My Mom had me in swimming lessons before I was old enough to even remember the early ones. I had taken every lesson offered at our local community pool (it was the 1980s and very much a thing) before I made it to middle school. I was also a latchkey kid who spent a LOT of summer hours at said community pool without direct supervision. Mom would drop me off on her lunch break and pick me up at the end of her workday (again, 1980s and that was normal). This made me good at two things, running up Mom’s tab in the concession stand and swimming.
I’ve been pretty strong in the water ever since. I’m no Michael Phelps, not even close actually. I’m probably not going to beat you in a race. I mean, maybe, if it were still the 80s. And if I weren’t a middle-aged mom. What I am good at now is not drowning. Treading water. Floating. Going with the flow. Keeping calm. Breathing. It turns out that these are valuable skills for life.
Life is rarely like a sunny summer afternoon at the swimming pool. Oh, sure, there are some of those days. However, I have found life to be a little more like the ocean than a swimming pool. There are a lot more variables in the ocean. There’s a lot less control. Waves, caused by all sorts of things nowhere near us, abound. They barely let us catch our breath. Storms creep up quickly. Swimming doesn’t really get us anywhere when the waves are crashing around us.
Swimming needs our power. When the waves are crashing, our power isn’t enough. We don’t focus on swimming. We focus on keeping our head above water and not drowning. We have to tap into the energy of the water and go with the waves. Storms and waves of life work the same way.

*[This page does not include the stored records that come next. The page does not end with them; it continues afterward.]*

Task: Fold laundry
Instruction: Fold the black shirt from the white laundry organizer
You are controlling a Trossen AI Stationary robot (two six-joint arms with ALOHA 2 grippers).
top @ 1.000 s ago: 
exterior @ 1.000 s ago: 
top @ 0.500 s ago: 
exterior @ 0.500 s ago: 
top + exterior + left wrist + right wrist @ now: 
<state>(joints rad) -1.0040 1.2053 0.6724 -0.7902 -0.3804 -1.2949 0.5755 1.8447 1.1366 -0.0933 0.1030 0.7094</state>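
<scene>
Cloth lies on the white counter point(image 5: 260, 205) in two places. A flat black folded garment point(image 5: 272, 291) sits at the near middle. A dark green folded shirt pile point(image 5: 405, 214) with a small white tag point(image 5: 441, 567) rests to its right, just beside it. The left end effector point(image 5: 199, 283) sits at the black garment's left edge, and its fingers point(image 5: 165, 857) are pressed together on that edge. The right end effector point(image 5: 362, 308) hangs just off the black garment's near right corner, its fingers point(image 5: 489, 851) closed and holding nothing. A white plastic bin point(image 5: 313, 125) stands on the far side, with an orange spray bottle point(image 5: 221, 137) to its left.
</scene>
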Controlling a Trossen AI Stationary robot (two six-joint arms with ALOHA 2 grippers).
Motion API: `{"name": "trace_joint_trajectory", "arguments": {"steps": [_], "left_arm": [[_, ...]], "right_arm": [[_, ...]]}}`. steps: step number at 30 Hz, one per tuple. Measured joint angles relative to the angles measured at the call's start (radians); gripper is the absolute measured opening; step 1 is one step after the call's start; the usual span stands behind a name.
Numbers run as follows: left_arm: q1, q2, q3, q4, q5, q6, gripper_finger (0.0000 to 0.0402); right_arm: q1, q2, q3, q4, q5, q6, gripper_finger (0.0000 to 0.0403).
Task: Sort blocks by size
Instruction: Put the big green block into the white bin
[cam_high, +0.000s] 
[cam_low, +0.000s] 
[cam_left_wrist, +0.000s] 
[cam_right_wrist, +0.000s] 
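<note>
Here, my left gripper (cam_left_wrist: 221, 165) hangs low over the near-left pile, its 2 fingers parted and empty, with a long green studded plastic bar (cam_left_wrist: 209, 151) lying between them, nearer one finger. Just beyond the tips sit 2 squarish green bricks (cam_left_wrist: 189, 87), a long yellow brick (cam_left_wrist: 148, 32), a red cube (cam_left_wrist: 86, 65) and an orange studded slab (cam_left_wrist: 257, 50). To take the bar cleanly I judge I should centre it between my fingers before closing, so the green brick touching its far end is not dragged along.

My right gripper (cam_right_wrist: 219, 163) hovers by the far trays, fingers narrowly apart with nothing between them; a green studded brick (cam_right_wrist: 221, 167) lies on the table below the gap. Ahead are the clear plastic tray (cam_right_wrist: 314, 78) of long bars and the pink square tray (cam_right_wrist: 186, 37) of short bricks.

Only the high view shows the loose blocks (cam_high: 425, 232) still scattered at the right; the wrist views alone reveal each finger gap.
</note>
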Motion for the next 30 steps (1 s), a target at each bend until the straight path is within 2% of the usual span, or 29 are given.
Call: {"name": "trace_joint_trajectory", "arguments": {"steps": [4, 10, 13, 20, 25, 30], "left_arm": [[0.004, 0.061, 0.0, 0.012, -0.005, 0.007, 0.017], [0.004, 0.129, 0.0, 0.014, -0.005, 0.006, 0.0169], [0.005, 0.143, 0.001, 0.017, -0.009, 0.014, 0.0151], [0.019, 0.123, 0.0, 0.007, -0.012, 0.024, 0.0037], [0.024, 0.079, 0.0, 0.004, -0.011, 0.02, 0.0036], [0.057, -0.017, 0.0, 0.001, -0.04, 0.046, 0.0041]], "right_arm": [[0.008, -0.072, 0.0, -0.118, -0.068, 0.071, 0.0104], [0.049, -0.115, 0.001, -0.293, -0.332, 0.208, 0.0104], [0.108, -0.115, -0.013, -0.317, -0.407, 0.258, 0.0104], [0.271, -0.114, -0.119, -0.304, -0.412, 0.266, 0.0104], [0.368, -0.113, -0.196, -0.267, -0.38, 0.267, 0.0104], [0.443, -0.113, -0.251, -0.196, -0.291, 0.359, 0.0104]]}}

When life gets stormy and we rely too much on our own power, we struggle. We get frustrated because we’re not in control. Eventually, we tire and our strength gives out. In life, the way to counter this is to lean into God. We trust His power, not ours. He controls the storm. He gives us rest.
The often-told story of Jesus sleeping in the boat (I like the version in Mark chapter 4 because Jesus is not just asleep but comfortably asleep on a pillow.) while the storm rages and the disciples panic comes to mind. Jesus could rest because God’s power controlled the storm. The storm was needed to teach a lesson. The more in line we are with God’s will, the more we trust Him, the more we can ride the waves and rest in the storms.
This has never been truer for me than during my most recent a season of grief. I have done more of “letting go and letting God” than I ever have before. Just letting Him control the storm and the direction of the waves has brought me to new places that I never would’ve gotten on my own. I needed the storm like I needed the swimming lessons to learn how to swim. I needed to learn how to let go. I needed to learn how to trust. I needed to prioritize. I needed to learn to be patient when the storm lasted longer than I thought I could stand. Honestly, I’m still learning these skills.
I can feel God taking me in a new direction out of the storm. The waves have changed my course. Scripture and experience tell me I don’t have to fear or panic. That doesn’t mean I won’t, but I need not. I don’t know where the waves will take me but I know that I will need what I’ve learned. I am thankful for the storm. Thankful that God used it to get my attention. Thankful He used it to bring me closer to Him. Thankful He is using it to send me in the direction He has planned for me. I know who controls the storm and the waves. I know I can rest in Him.
What about you? Are you wearing out from trying to swim through the storm and waves with your own power? Are you battered from so many waves coming in all directions? A little water in the boat have you wanting to question Jesus? Ask Him for help and then be ready to receive it. Stop relying on your own power and ride it out with God.